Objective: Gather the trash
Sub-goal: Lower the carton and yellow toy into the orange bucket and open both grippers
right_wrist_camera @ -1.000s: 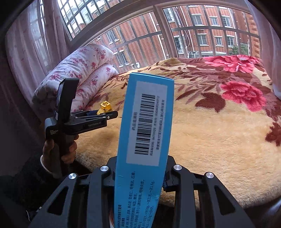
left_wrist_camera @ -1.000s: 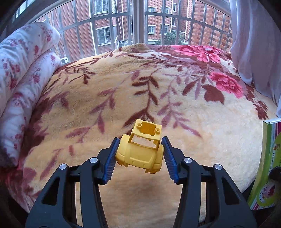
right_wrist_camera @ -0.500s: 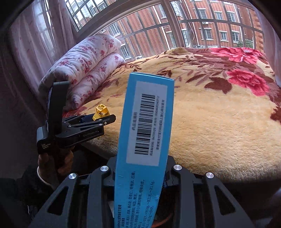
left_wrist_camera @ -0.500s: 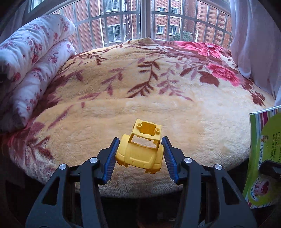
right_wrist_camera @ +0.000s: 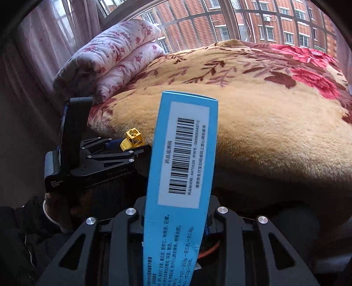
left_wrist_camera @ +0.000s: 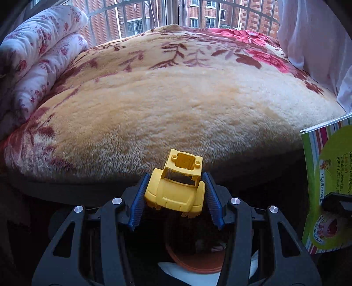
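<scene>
Gripping yellow toy cab [left_wrist_camera: 176,189] and blue box [right_wrist_camera: 182,176] as before, both grippers now lower, past the blanket [left_wrist_camera: 176,105] edge.

Daylight from the window [left_wrist_camera: 176,19], dark shadow below, fisheye-curved edges, sharp focus

The toy car shell [left_wrist_camera: 175,193] is plain yellow, between blue ribbed pads [left_wrist_camera: 137,200] on the black left gripper [left_wrist_camera: 175,198]. The box [right_wrist_camera: 182,176] in the black right gripper [right_wrist_camera: 176,222] is bright blue, with a pale label bearing a black barcode and dark print; its other face is lime green with coloured stripes. The blanket [left_wrist_camera: 176,105] on the bed is cream with maroon leaf sprays near and left, crimson roses far right. The rolled quilt [left_wrist_camera: 35,57] at far left is white with small red flowers. Below, a rim [left_wrist_camera: 193,264] shows orange.
</scene>
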The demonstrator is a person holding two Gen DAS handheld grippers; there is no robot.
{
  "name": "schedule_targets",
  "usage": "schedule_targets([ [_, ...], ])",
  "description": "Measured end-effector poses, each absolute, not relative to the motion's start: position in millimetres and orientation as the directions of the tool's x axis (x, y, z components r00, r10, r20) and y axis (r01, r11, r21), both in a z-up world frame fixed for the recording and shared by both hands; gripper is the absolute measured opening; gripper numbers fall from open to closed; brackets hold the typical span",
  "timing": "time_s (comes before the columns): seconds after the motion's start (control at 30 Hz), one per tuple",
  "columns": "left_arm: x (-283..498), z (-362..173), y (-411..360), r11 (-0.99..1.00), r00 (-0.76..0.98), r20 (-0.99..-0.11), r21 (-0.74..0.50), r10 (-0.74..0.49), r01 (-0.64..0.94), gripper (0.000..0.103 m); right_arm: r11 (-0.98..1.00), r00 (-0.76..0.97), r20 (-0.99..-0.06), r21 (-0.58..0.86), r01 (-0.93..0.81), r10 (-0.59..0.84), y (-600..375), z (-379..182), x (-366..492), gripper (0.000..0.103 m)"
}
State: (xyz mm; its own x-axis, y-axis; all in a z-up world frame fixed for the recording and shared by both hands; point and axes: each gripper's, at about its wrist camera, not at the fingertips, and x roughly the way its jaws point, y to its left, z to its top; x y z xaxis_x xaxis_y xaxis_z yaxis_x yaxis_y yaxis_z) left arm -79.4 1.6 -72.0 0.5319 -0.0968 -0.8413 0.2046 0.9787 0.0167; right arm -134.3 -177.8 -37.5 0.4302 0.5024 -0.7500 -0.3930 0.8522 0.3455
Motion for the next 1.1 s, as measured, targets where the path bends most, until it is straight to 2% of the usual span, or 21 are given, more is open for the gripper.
schedule_targets([
  [0.57, -94.7, -122.6, -1.3, 0.966, 0.391, -0.912, -0.02, -0.123, 0.256, 0.049, 0.856, 0.343, -0.801, 0.37, -0.361, 0.491, -173.1, -79.1, -144.2, 0.033],
  [0.6, -95.1, -124.6, -2.6, 0.963, 0.377, -0.917, -0.026, -0.13, 0.269, 0.05, 0.856, 0.336, -0.804, 0.371, -0.361, 0.49, -172.6, -81.2, -143.7, 0.035],
  [0.63, -95.4, -127.4, -4.2, 0.959, 0.36, -0.924, -0.024, -0.129, 0.281, 0.056, 0.857, 0.329, -0.809, 0.368, -0.36, 0.486, -171.4, -83.5, -142.0, 0.037],
  [0.67, -95.3, -130.9, -6.0, 0.958, 0.346, -0.931, -0.014, -0.117, 0.287, 0.064, 0.858, 0.325, -0.813, 0.366, -0.36, 0.483, -171.0, -85.5, -140.5, 0.05],
  [0.7, -95.2, -134.0, -6.7, 0.958, 0.341, -0.935, 0.001, -0.1, 0.285, 0.079, 0.864, 0.332, -0.815, 0.36, -0.353, 0.476, -171.7, -86.7, -139.8, 0.063],
  [1.1, -90.7, -136.1, 10.1, 0.967, 0.348, -0.934, 0.004, -0.087, 0.254, 0.081, 0.894, 0.407, -0.801, 0.349, -0.281, 0.44, -201.5, -79.6, -127.9, 0.064],
])
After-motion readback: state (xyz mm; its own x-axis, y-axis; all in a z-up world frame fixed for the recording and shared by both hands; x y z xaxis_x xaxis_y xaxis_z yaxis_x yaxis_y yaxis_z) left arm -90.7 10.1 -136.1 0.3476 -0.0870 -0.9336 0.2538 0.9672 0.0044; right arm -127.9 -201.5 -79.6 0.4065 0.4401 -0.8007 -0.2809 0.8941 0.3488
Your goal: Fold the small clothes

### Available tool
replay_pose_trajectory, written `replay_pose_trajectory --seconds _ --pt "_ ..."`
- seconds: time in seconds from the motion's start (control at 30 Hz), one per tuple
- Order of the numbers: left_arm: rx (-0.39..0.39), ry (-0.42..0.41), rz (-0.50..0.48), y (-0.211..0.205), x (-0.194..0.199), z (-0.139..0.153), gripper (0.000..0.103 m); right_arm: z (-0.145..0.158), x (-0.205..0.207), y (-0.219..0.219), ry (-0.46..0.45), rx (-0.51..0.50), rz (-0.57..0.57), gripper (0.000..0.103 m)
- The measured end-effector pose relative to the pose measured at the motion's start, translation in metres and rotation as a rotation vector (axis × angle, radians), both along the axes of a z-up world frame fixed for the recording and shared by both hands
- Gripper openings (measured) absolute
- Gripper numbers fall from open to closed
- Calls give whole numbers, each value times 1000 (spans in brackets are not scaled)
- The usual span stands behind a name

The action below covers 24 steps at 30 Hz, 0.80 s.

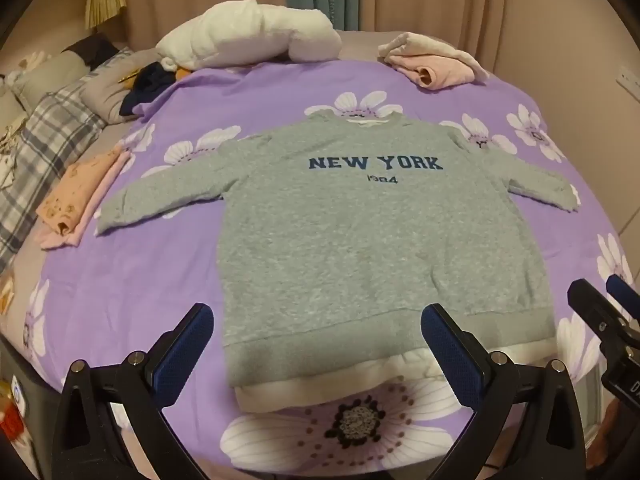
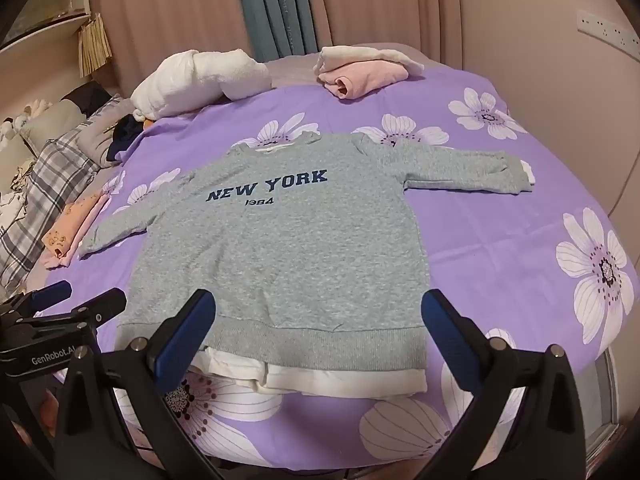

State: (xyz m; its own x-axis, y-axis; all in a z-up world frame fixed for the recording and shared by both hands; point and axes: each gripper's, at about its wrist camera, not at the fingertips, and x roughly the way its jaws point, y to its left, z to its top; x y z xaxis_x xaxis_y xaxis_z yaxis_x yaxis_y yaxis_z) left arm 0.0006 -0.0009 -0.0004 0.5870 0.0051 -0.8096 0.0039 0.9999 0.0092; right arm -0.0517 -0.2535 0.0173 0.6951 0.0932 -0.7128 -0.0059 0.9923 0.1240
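Small grey fleece sweatshirt [image 1: 352, 232] printed "NEW YORK 1984" in navy, spread face up and flat on the purple bedsheet with large white flowers [image 1: 132, 292], both sleeves stretched out to the sides, white lining showing below the ribbed hem at the near edge. Left gripper [image 1: 316, 354] hovering above the hem's near left part, blue-padded fingers [image 1: 184, 356] spread wide, nothing between them, no contact with the cloth. Right gripper [image 2: 318, 340] likewise poised over the hem, fingers [image 2: 452, 338] fully apart and empty, the sweatshirt's lower edge lying in the gap below them. In the left wrist view, the right gripper visible at the far right edge; in the right wrist view, the left gripper at the left edge, marked "GenRobot.AI". Folded pink garment [image 2: 360, 76] with a pale layer on top resting near the far edge of the bed, well apart from the sweatshirt. Bundled white fluffy cloth [image 1: 248, 36] at the far left side. Folded peach patterned garment [image 1: 76, 196] just beside the left sleeve's cuff. Plaid grey pillow [image 1: 44, 140] beyond the sheet on the left. Beige and teal curtains [image 2: 272, 4] behind the bed.
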Motion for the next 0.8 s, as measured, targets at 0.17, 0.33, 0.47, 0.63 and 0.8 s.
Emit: replay_pose_trajectory --seconds 0.17,0.33,0.47,0.63,0.8 --pt "7 -13 8 -4 -2 0 103 0 -3 1 -2 13 -8 103" --pt "12 -3 4 -10 -4 -6 103 4 2 -1 3 20 -6 103" --pt "4 0 -6 -3 -2 -5 103 -1 0 2 2 14 -2 103" --pt "11 -6 -5 -3 -3 -4 103 -2 -1 5 4 10 3 103" --pt "12 -7 -3 -3 -3 -4 103 -2 0 5 8 11 3 103"
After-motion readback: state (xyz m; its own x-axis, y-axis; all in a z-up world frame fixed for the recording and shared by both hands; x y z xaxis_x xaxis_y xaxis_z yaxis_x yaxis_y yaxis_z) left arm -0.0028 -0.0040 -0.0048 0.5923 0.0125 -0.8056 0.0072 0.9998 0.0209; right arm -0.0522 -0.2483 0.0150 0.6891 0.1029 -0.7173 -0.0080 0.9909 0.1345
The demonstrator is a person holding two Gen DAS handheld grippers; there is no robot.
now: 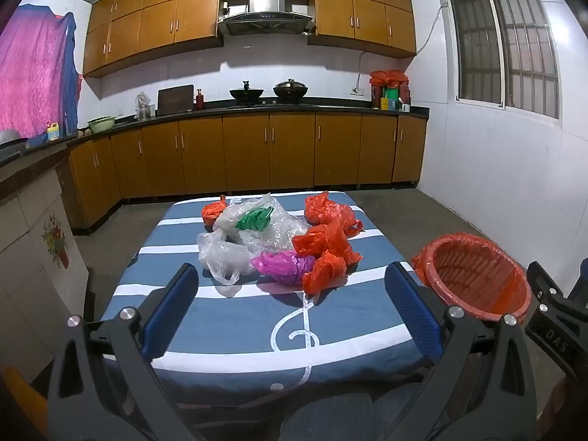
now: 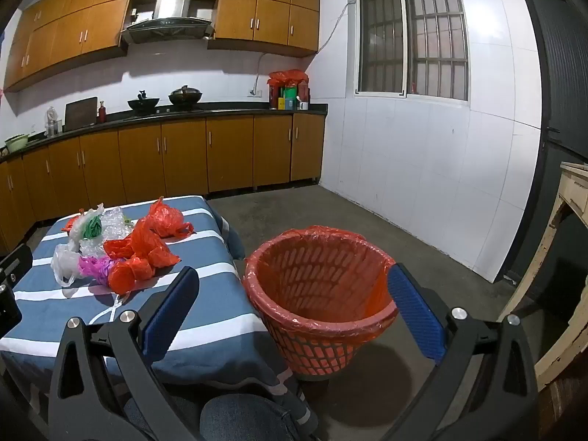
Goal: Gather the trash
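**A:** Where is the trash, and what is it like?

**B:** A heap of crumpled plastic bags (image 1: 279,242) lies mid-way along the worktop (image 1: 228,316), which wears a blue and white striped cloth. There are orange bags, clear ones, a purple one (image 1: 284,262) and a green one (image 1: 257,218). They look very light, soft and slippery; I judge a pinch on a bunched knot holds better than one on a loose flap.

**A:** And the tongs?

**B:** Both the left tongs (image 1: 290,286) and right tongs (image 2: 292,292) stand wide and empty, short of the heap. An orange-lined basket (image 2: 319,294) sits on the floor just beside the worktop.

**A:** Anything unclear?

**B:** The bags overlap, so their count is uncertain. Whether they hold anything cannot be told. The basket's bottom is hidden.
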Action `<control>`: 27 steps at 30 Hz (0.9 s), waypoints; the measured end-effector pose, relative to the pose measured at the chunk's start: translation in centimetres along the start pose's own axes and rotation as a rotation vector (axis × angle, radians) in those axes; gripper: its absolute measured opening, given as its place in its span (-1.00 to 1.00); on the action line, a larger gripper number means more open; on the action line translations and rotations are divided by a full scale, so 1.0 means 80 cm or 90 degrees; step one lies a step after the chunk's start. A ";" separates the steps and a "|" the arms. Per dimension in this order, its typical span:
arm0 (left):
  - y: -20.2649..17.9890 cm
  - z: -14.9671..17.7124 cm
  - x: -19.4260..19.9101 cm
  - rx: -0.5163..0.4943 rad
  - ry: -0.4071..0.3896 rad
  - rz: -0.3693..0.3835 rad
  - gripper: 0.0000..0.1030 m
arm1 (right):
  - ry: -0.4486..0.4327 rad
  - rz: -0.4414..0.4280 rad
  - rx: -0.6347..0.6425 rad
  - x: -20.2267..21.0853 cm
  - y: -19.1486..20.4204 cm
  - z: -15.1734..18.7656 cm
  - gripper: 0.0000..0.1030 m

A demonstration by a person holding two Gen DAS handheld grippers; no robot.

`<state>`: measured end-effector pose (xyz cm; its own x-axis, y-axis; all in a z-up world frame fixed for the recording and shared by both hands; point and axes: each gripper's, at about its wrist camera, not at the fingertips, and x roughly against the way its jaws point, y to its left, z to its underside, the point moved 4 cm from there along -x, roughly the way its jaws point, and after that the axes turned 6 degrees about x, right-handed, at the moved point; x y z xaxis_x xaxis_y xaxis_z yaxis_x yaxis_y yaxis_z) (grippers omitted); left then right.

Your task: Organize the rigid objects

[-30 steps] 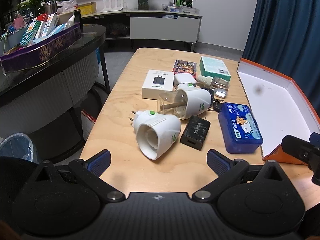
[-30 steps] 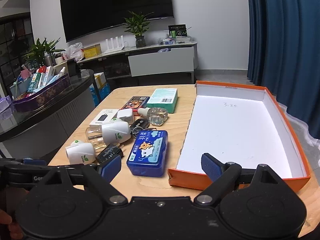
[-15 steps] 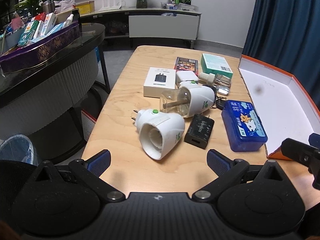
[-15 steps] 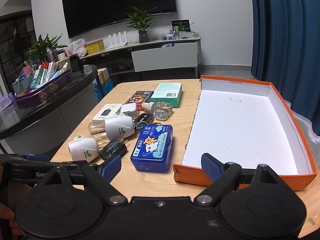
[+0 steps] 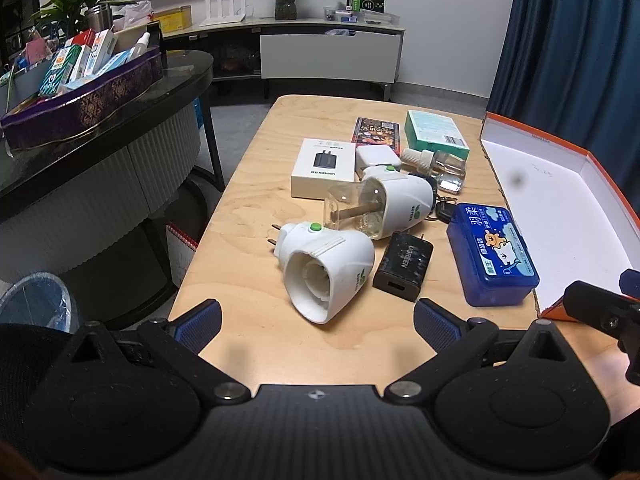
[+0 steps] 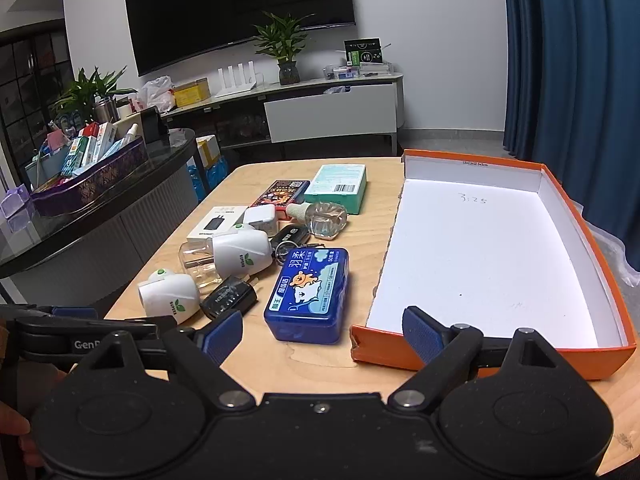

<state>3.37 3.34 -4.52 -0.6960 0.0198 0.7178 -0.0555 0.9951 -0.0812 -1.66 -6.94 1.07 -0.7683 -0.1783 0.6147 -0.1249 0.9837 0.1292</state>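
Small objects lie clustered on the wooden table (image 5: 248, 280): a white plug-in diffuser (image 5: 328, 272), a second diffuser with a clear bottle (image 5: 384, 204), a black charger (image 5: 404, 266), a blue plastic case (image 5: 492, 254), a clear bottle (image 5: 440, 164), keys and small boxes. An empty orange box (image 6: 492, 256) with a white inside stands to their right. My left gripper (image 5: 316, 318) is open and empty, just before the near diffuser. My right gripper (image 6: 322, 330) is open and empty, between the blue case (image 6: 310, 294) and the orange box's near wall.
A white charger box (image 5: 324, 168), a dark card pack (image 5: 376, 130) and a teal box (image 5: 434, 134) lie further back. A dark counter with a purple tray (image 5: 80, 100) stands to the left. A bin (image 5: 36, 304) sits on the floor. Blue curtains hang on the right.
Both grippers have moved a little forward and lower towards the objects. Both stay open and empty. Nothing on the table has moved.
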 end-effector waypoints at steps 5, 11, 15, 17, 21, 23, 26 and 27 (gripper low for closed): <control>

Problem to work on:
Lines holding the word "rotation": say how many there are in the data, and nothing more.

Exercise response:
2